= Elevate your sole =

Welsh footwear retailer

Elevate your sole is a multi-channel retailer, specialising in the sale of footwear. The largest independent multi-branded footwear retailer in North Wales, operating from three stores and a 1500 sqft warehouse.

Established in 2013, the first store of this family owned business was opened in Prestatyn by proprietor Hal Holmes-Pierce.

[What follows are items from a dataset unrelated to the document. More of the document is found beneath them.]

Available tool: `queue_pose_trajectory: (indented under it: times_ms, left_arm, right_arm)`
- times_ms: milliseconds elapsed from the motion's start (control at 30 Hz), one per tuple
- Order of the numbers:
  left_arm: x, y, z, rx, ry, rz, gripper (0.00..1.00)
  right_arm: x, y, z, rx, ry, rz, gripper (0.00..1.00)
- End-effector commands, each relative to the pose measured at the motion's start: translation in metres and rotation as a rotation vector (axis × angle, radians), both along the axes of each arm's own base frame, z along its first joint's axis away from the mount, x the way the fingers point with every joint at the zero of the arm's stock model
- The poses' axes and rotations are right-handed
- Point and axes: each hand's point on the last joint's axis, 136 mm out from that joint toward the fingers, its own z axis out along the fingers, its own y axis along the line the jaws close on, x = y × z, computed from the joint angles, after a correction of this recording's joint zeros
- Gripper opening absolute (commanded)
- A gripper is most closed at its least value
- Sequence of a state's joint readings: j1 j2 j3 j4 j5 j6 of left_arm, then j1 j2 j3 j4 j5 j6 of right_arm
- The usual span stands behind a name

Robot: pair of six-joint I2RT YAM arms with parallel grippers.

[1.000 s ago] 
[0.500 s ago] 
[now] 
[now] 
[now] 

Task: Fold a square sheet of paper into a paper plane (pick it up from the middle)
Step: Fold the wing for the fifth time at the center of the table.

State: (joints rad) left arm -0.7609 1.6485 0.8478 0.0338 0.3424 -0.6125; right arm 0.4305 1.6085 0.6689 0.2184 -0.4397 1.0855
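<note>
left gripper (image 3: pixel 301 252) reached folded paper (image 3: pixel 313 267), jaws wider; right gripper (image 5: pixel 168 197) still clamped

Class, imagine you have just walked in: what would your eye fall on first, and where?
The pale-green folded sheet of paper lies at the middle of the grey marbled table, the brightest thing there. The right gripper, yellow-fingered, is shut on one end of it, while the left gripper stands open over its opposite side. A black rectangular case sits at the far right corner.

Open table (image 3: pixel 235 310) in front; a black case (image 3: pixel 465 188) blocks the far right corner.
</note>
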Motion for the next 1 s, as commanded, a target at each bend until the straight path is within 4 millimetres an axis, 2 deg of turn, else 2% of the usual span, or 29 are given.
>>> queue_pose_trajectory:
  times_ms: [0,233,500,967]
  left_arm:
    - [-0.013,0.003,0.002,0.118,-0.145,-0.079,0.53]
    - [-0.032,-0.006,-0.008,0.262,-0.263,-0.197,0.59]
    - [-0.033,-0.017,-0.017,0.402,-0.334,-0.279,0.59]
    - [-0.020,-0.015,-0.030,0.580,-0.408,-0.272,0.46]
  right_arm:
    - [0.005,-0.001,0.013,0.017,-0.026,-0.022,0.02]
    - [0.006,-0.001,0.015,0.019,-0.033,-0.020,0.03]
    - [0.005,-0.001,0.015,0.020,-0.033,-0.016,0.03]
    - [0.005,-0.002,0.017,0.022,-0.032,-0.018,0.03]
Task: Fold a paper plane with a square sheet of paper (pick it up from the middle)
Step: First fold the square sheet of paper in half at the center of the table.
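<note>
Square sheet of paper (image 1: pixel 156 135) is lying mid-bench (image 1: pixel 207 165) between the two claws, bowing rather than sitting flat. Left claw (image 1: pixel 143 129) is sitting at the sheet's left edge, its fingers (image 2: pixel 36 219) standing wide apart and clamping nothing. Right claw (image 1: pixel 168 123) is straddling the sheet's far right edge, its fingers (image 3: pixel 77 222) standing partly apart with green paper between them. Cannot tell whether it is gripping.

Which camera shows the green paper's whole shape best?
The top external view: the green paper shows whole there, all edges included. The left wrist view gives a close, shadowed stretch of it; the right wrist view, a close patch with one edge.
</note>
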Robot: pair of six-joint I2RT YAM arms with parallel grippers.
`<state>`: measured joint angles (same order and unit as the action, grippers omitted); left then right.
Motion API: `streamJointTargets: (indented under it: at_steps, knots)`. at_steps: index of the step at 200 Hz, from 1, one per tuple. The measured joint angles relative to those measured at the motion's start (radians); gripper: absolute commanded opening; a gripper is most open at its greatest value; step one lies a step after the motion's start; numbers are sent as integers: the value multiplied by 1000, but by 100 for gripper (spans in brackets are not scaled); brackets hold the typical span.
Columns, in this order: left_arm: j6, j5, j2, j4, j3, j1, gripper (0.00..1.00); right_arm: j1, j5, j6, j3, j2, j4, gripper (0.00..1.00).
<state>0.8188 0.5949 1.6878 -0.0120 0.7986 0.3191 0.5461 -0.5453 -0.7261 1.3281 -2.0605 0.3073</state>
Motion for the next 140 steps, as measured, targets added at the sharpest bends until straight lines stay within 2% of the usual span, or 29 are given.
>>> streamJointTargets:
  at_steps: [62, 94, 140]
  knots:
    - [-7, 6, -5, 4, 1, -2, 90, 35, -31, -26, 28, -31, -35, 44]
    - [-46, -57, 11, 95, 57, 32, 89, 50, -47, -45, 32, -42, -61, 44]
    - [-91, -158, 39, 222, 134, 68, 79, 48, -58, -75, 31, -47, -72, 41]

A second larger store opened in Rhos on Sea and was officially opened by the Mayor and Mayoress of Colwyn Bay on 3 September 2016. Recent expansion has seen a move into bigger premises in Prestatyn and taking over the reigns of Simon Baker Shoes in Llandudno on 1 July 2019.

== Recognition ==
Runner up in High Street Favourites in ‘Fashion, health & beauty’ (as part of High Street Heroes Awards 2016).

== Charity ==
elevate your sole was the first business in Wales to partner up with charity 'Shoe Aid’, who are engaged in reducing shoe poverty and preventing footwear going to landfill.

== Notable people ==
Hal Holmes-Pierce (proprietor) is currently Chair of Prestatyn Business Forum (as of 2 November 2020). A 'Highly Commendable Runner Up’ in the High Street Heroes Awards 2016. Also part of the Small Biz 100.